Intervention de Marie-Claude Dupuis

Réunion du 28 février 2013 à 8h30
Office parlementaire d'évaluation des choix scientifiques et technologiques

Marie-Claude Dupuis, directrice générale de l'Andra :

En ce qui concerne le fonctionnement du groupe de travail du PNGMDR, j'ai bien entendu le souci des ONG sur leur disponibilité pour participer à tous ces travaux, qui deviennent de plus en plus techniques. Je suis intimement convaincue que nous avons besoin de travailler sur les différentes filières de gestion des déchets, en associant, au travers des ONG, les représentants de la société. C'est pour cela que les travaux de groupes sont fondamentaux. Mais pour l'avenir, il me semble, en appuyant ce qu'a dit M. Fabrice Boissier, que nous ne devons pas nous noyer dans le détail technique et le détail des différentes solutions, mais essayer de rester à un niveau suffisamment stratégique où leur regard me parait essentiel.

Je voudrais citer deux exemples, qui sont à mon avis très importants pour l'avenir de la gestion des déchets radioactifs, et qui visent à optimiser les filières de gestion de déchets en cherchant à tout prix à réduire le volume de déchets radioactifs. En ce sens je rejoins un peu Maryse Arditi. Mais quand nous y travaillons dans nos bureaux techniques, nous sommes très vite confrontés à des choix difficiles à prendre seuls.

Cela se passe quand nous travaillons avec les producteurs, ou avec les laboratoires académiques sur différents procédés de traitements innovants. En effet nous pouvons avoir à choisir d'investir dans de la R&D ou sur des prototypes pour traiter les bitumes, etc. ou même les déchets des petits producteurs pour lesquels se pose la question du tri-traitement. Nous nous apercevons que très vite nous arrivons à un débat qui concerne la société : vaut-il mieux stocker directement les déchets tels qu'ils sont dans le sol de l'Aube, de Meuse ou de Haute-Marne, ou investir dans la recherche et l'innovation, dans une unité de traitement qu'on implantera peut-être à Marcoule, Cadarache, La Hague ou peut-être ailleurs en France, et qui là conduira à des rejets, parce que la radioactivité ne disparaît pas mais décroît dans le temps ?

Mais à travers ces choix techniques que nous devons faire et qui vont nécessiter des investissements, il y a un débat difficile. Est-ce qu'il vaut mieux concentrer la radioactivité dans un sol, où qu'il soit, ou est-ce qu'on la disperse par des rejets dans l'eau ou l'atmosphère ? Ces choix à faire, qui incitent à débattre avec la société, sont parfois très importants pour décider de tel ou tel budget de recherche.

Enfin, en ce qui concerne les déchets de démantèlement et de la possibilité de les recycler, beaucoup parlent des matières valorisables qui peuvent devenir déchets. J'aimerais que l'on discute dans le groupe de travail dees déchets qui pourraient devenir matières. On me dit qu'en France existe un frein aux budgets de R&D sur la décontamination des « objets » radioactifs. C'est peut-être parce qu'une fois qu'ils sont décontaminés, nous n'aurions pas, exception française, la possibilité de les recycler dans le monde industriel normal. Sans remettre en cause l'absence de seuil de libération, ce qui, dans le contexte actuel, me paraîtrait difficilement acceptable, j'aimerais qu'il y ait un débat au sein du groupe de travail du PNGMDR, sur la possibilité de mettre en place, en France, un système opérationnel pour faire face, par exemple, aux 130.000 tonnes de ferrailles du démantèlement de Georges Besse I.
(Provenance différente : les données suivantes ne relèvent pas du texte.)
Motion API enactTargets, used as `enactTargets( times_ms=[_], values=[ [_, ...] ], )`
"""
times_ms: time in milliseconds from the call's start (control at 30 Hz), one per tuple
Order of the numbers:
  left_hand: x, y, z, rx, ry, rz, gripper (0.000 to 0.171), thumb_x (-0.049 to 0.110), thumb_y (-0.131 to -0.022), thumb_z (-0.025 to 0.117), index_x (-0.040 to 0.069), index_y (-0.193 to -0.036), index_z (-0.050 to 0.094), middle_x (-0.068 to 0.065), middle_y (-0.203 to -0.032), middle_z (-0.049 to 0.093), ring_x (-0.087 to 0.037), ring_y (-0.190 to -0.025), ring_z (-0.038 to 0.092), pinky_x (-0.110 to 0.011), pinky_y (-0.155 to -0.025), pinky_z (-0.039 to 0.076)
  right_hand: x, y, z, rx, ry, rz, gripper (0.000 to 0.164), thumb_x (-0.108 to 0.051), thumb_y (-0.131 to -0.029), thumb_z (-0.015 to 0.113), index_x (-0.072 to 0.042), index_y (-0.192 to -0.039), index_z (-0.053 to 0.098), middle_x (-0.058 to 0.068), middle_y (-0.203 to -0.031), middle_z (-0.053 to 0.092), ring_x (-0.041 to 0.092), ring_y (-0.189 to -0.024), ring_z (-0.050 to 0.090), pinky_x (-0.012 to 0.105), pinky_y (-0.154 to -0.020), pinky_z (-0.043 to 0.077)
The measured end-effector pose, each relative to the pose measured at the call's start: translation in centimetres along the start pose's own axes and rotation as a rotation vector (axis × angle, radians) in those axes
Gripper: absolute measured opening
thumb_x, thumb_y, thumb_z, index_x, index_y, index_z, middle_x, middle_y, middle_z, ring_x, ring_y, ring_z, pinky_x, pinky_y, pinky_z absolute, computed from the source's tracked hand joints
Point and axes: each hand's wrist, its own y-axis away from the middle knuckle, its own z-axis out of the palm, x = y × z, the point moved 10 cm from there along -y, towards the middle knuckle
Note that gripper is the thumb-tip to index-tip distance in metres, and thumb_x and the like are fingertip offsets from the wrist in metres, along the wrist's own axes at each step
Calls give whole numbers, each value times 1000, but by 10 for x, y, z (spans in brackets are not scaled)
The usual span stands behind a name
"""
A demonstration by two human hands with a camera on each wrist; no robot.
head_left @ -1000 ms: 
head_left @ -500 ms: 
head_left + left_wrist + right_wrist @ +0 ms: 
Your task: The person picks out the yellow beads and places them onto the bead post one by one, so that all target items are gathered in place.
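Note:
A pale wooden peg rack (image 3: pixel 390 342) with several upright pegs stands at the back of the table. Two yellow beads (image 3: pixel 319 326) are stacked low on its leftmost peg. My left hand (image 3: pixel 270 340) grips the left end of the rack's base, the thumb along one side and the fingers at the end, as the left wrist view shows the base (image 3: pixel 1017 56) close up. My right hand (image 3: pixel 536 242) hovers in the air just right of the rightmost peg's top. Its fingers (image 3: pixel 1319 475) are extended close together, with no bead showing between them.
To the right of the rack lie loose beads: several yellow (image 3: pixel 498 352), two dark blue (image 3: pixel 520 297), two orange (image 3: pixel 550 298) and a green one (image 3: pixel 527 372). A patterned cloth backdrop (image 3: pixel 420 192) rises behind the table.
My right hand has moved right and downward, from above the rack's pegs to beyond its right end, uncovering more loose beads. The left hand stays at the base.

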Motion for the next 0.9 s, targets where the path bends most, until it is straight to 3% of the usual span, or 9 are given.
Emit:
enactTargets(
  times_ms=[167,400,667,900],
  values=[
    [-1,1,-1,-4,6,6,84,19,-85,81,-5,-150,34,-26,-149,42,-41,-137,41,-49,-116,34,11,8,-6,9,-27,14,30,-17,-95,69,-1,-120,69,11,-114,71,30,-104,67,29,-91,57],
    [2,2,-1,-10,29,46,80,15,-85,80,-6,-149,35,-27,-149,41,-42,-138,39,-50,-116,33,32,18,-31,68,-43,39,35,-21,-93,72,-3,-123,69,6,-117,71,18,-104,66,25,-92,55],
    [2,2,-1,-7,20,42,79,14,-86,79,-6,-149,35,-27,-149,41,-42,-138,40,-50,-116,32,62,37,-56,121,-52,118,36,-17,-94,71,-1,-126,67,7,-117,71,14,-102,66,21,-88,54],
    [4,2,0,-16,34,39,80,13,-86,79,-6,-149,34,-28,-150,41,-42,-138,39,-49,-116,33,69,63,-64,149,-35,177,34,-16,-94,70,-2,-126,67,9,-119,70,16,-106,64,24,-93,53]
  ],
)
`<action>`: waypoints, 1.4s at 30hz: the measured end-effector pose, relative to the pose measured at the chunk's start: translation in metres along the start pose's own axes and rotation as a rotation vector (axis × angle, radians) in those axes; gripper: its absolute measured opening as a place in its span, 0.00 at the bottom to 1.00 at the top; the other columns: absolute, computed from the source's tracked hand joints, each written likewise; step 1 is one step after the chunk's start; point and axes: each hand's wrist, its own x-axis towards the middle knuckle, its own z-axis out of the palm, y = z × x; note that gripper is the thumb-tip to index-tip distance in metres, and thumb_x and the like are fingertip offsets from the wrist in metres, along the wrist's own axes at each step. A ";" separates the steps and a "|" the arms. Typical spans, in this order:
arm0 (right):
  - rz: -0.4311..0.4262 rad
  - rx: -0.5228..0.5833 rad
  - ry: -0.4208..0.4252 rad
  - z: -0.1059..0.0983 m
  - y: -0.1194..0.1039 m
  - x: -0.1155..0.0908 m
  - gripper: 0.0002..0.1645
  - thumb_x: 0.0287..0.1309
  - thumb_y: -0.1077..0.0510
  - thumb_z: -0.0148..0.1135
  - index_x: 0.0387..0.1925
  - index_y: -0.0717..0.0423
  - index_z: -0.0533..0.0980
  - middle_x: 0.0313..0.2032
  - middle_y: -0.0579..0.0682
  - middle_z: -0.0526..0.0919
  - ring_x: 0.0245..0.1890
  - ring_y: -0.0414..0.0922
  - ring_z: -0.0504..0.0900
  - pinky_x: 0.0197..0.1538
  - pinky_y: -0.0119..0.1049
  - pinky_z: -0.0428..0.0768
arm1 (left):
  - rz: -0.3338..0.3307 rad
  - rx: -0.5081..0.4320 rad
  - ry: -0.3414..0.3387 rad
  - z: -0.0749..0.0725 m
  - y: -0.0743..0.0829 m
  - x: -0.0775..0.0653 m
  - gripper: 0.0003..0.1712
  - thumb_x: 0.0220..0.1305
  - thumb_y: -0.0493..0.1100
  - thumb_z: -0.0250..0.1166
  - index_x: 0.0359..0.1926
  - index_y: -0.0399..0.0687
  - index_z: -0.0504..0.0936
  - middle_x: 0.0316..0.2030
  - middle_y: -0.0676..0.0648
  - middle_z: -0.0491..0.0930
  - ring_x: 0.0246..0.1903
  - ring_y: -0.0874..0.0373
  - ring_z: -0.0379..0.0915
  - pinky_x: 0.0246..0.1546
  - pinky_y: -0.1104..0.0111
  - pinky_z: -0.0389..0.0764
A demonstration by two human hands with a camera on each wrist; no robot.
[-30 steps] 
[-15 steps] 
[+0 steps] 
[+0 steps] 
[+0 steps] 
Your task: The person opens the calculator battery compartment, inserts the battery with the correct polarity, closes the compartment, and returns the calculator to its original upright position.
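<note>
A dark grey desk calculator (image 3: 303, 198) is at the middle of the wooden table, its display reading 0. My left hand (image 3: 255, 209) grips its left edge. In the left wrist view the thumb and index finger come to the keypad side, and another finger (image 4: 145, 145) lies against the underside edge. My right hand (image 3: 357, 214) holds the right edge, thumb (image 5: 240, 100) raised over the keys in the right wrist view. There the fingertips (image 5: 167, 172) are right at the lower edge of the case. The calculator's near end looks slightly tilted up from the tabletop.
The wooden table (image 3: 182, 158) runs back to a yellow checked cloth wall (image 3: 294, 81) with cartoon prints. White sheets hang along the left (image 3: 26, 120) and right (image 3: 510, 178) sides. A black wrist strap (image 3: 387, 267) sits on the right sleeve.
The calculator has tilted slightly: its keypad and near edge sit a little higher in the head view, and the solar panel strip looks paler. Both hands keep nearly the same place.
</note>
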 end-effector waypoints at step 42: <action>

Aujourd'hui, le choix de référence est de les mettre dans le sol de l'Aube. Je ne suis pas sûre que cette perspective enthousiasme les Aubois. Une autre solution serait de les fondre. Dans ce processus de fusion, les ingénieurs me disent qu'on parvient à décontaminer à tel point que ces aciers seront finalement moins contaminés que ceux importés couramment en France pour la manufacture. Ce sont donc des sujets importants. Je pense que le groupe de travail du PNGMDR est suffisamment mature pour avoir une discussion à ce sujet. Cela voudrait dire, peut-être, instaurer un système de contrôle, pour que les associations qui ont des moyens de mesure, comme la CRIIRADE ou l'ACRO, viennent mesurer les lingots à la sortie du four et constater que c'est un acier moins radioactif qu'un acier couramment importé. C'est ce genre de sujet que je souhaiterais voir traiter au sein du groupe de travail du PNGMDR, et peut-être que les ONG y trouveraient pour certaines un peu plus leur compte que de discuter dans le détail des rapports qui deviennent de plus en plus techniques.